## EXERCISE INSTRUCTIONS
Copy out every line of the data exactly.

-- Opening Marker --

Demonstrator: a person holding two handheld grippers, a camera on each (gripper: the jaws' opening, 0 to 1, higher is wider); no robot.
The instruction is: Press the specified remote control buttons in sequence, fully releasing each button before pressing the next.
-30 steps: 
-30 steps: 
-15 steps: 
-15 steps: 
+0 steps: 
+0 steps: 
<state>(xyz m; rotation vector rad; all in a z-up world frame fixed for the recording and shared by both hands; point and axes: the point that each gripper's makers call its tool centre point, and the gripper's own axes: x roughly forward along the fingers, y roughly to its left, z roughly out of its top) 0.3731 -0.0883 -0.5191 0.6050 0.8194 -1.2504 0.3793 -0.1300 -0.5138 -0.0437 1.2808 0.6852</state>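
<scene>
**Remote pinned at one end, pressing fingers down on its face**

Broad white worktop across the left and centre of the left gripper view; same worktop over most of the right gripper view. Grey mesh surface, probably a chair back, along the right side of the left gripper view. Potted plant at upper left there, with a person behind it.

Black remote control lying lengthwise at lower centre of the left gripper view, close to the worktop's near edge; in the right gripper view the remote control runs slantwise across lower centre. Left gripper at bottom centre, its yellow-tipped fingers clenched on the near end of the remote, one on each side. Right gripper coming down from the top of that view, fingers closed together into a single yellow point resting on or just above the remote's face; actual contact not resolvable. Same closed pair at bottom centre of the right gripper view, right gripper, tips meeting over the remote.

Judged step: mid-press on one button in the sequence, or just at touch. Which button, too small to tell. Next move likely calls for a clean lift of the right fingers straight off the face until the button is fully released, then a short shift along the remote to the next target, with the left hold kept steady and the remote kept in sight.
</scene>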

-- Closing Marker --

## RESPONSE
Demonstrator: a person holding two handheld grippers, a camera on each (gripper: the jaws' opening, 0 to 1, higher is wider); no robot.
The instruction is: Press the specified remote control buttons in sequence, fully releasing each button before pressing the next.
-30 steps: 
-30 steps: 
-15 steps: 
-15 steps: 
+0 steps: 
+0 steps: 
<state>(xyz m; rotation vector rad; all in a z-up world frame fixed for the recording and shared by both hands; point and axes: the point that each gripper's makers call its tool centre point, and the gripper's own axes: x roughly forward along the fingers, y roughly to its left, z roughly out of its top) 0.3731 -0.0883 -0.5191 0.6050 0.8194 -1.2504 0.3793 -0.1300 -0.5138 -0.0437 1.2808 0.6852</state>
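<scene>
**Remote pinned at one end, pressing fingers down on its face**

Broad white worktop across the left and centre of the left gripper view; same worktop over most of the right gripper view. Grey mesh surface, probably a chair back, along the right side of the left gripper view. Potted plant at upper left there, with a person behind it.

Black remote control lying lengthwise at lower centre of the left gripper view, close to the worktop's near edge; in the right gripper view the remote control runs slantwise across lower centre. Left gripper at bottom centre, its yellow-tipped fingers clenched on the near end of the remote, one on each side. Right gripper coming down from the top of that view, fingers closed together into a single yellow point resting on or just above the remote's face; actual contact not resolvable. Same closed pair at bottom centre of the right gripper view, right gripper, tips meeting over the remote.

Judged step: mid-press on one button in the sequence, or just at touch. Which button, too small to tell. Next move likely calls for a clean lift of the right fingers straight off the face until the button is fully released, then a short shift along the remote to the next target, with the left hold kept steady and the remote kept in sight.
</scene>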

Output is finished, and nothing else is required.